### Work required
All lines from the beginning of the listing through the line with "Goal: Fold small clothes" are to be copied word for word; the pictures are not.

━━━━━━━━━━━━━━━━

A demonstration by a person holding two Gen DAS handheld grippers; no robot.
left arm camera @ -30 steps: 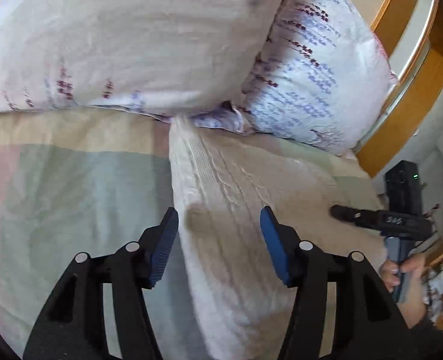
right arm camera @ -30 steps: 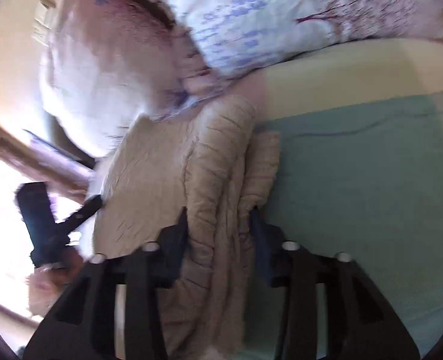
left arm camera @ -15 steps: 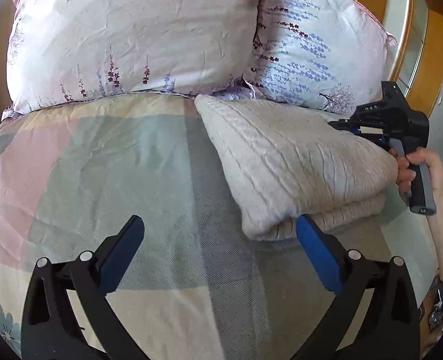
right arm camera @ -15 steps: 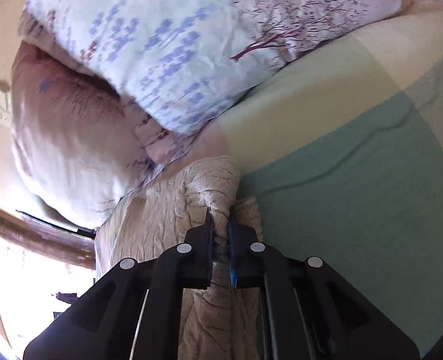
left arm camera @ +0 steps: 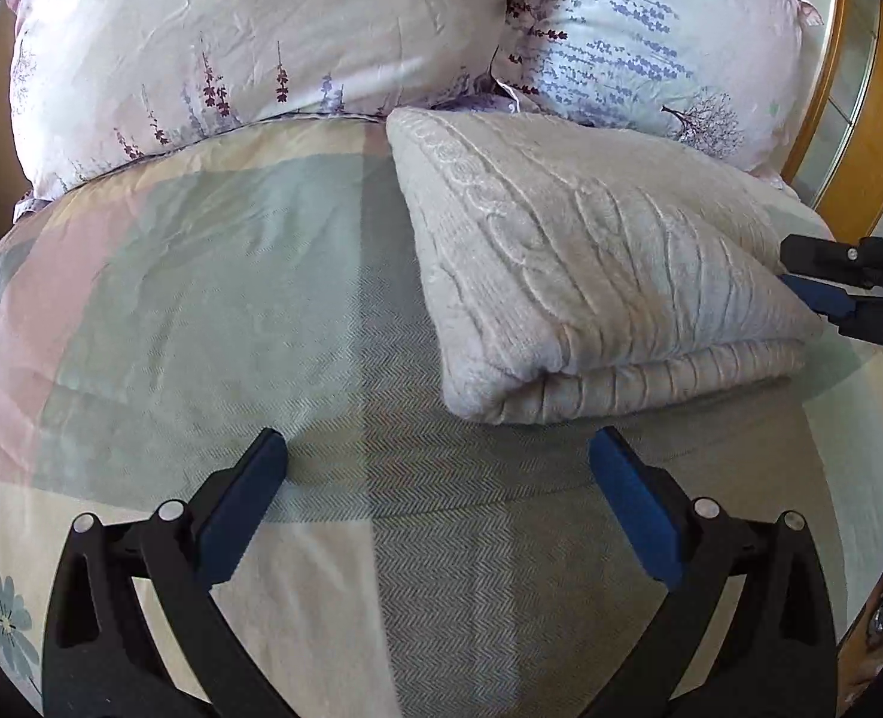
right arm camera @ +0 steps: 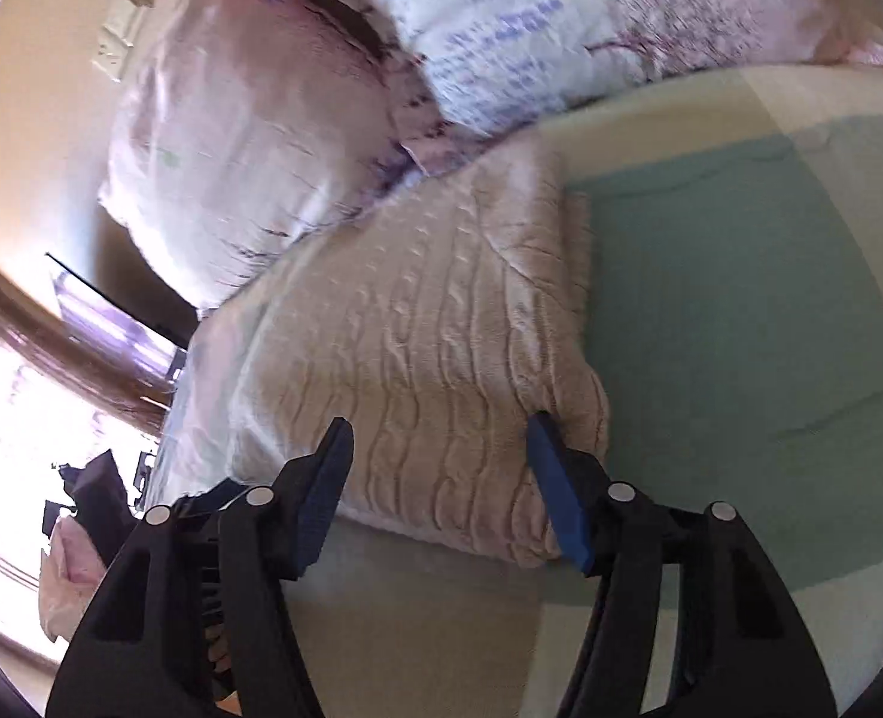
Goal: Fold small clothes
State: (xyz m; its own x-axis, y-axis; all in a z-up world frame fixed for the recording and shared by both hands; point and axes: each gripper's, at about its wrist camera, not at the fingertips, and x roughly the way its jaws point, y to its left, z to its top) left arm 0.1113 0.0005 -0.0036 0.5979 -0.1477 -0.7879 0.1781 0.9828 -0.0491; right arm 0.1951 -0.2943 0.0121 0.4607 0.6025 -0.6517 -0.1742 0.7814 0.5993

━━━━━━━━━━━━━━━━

### Expected answer
A demonstration by a person holding two Gen DAS handheld grippers; no robot.
left arm camera @ -30 steps: 
right arm camera @ -30 steps: 
left arm camera @ -15 steps: 
right arm camera @ -15 steps: 
left arm camera @ +0 steps: 
right arm camera @ +0 steps: 
Goal: Fold small clothes

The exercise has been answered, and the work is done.